Please report how many lines in the data below contain "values". Nothing besides the number should be written.

Collected data entries
· · · ·

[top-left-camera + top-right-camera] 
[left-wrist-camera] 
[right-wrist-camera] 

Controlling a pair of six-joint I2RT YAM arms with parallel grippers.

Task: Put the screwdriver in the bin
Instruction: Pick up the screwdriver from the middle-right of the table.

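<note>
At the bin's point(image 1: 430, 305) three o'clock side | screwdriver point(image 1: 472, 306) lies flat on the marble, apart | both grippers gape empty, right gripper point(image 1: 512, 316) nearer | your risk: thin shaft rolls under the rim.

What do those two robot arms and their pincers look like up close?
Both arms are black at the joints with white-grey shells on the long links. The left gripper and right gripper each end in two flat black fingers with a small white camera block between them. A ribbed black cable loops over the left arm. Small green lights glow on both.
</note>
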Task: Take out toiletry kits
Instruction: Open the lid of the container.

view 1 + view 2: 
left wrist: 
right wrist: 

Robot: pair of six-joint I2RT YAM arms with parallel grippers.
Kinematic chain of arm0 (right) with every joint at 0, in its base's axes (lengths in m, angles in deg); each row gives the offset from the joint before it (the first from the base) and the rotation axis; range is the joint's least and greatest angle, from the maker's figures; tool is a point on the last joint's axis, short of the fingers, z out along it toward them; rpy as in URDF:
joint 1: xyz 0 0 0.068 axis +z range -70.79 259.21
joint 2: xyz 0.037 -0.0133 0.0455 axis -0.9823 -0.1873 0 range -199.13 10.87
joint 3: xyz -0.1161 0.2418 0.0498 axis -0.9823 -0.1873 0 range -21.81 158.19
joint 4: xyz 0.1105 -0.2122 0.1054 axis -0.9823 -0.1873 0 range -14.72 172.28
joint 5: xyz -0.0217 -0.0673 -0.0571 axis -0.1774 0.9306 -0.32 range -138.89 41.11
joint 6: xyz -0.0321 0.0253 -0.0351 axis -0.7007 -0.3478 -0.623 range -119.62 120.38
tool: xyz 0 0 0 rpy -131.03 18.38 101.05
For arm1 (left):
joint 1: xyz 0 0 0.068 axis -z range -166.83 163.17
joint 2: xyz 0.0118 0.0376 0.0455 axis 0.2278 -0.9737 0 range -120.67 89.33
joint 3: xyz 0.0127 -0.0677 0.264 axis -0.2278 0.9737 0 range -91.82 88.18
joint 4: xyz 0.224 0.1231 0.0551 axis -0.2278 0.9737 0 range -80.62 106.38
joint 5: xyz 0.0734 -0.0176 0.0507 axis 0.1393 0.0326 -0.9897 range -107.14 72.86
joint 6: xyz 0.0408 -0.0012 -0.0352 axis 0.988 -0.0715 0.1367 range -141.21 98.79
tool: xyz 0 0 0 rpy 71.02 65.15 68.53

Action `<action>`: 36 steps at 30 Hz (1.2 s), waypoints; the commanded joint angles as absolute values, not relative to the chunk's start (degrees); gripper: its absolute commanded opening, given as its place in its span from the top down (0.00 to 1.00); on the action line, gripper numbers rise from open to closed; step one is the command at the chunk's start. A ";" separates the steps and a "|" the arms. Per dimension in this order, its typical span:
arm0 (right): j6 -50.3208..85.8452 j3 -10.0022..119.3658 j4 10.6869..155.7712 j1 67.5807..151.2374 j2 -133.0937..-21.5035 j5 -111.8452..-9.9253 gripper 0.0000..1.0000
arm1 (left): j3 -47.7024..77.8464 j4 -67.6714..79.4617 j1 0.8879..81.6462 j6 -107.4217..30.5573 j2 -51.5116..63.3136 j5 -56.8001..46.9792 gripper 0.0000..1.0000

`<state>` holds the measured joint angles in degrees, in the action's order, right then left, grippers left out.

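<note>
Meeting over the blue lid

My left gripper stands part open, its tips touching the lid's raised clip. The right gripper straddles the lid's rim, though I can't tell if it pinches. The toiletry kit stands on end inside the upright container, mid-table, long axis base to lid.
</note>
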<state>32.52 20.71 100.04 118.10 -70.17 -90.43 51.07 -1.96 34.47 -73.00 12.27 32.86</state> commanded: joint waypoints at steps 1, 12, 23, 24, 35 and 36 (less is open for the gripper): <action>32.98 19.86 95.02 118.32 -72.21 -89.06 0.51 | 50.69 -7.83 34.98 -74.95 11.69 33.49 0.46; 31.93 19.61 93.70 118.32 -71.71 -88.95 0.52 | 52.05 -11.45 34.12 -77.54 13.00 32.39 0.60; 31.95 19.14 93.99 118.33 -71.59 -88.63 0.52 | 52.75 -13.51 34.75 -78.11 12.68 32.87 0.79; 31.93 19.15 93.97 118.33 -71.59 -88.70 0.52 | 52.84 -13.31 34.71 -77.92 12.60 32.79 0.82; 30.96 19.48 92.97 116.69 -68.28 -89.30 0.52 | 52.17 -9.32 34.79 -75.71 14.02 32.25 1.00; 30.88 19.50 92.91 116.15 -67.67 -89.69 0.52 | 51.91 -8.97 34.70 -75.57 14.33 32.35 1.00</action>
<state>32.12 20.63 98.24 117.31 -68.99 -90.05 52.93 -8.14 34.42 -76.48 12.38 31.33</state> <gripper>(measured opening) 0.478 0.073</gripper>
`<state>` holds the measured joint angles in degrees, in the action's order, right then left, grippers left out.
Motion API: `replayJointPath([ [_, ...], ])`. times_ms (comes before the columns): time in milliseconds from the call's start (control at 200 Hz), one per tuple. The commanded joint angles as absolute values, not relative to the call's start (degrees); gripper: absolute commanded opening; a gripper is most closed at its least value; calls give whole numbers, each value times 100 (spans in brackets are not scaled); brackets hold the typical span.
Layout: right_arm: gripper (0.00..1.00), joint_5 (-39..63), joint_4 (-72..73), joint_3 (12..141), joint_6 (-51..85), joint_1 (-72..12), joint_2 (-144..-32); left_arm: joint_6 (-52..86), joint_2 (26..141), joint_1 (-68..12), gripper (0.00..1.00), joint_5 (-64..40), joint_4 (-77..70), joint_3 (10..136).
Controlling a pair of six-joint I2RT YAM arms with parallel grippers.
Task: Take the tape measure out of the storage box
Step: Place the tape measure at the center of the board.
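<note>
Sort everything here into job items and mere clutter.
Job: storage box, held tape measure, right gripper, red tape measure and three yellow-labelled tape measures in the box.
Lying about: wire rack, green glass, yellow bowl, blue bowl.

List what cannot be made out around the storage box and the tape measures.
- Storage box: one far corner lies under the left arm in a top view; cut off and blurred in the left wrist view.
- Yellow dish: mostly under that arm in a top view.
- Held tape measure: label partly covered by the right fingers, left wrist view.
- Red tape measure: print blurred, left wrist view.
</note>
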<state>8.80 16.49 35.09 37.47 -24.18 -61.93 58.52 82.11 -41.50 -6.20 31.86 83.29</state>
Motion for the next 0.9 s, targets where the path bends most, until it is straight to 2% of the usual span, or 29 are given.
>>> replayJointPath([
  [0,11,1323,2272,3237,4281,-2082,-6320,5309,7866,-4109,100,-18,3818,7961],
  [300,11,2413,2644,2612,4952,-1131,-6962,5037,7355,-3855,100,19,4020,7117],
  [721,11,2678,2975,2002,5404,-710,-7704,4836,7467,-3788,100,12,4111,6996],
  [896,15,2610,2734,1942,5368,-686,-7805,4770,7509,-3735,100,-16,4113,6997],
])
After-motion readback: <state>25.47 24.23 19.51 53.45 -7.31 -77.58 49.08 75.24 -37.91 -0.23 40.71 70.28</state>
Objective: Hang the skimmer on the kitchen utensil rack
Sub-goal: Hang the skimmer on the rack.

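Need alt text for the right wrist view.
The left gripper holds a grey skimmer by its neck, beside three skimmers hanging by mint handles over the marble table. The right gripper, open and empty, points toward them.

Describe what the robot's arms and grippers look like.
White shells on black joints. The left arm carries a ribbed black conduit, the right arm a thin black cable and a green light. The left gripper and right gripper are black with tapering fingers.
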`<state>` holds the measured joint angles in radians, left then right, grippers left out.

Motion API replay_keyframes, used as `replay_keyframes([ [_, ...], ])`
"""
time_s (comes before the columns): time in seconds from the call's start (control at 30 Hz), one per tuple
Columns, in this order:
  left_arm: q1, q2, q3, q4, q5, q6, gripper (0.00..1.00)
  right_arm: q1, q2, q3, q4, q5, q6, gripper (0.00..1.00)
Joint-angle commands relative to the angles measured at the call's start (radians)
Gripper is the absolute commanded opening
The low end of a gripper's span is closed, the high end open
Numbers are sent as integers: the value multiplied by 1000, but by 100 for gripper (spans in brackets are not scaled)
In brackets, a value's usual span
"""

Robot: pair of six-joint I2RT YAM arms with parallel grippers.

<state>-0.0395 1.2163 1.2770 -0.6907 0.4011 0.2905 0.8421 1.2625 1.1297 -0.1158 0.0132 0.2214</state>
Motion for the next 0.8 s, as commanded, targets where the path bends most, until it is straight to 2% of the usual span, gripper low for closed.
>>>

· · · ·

§ Solution to the exercise:
2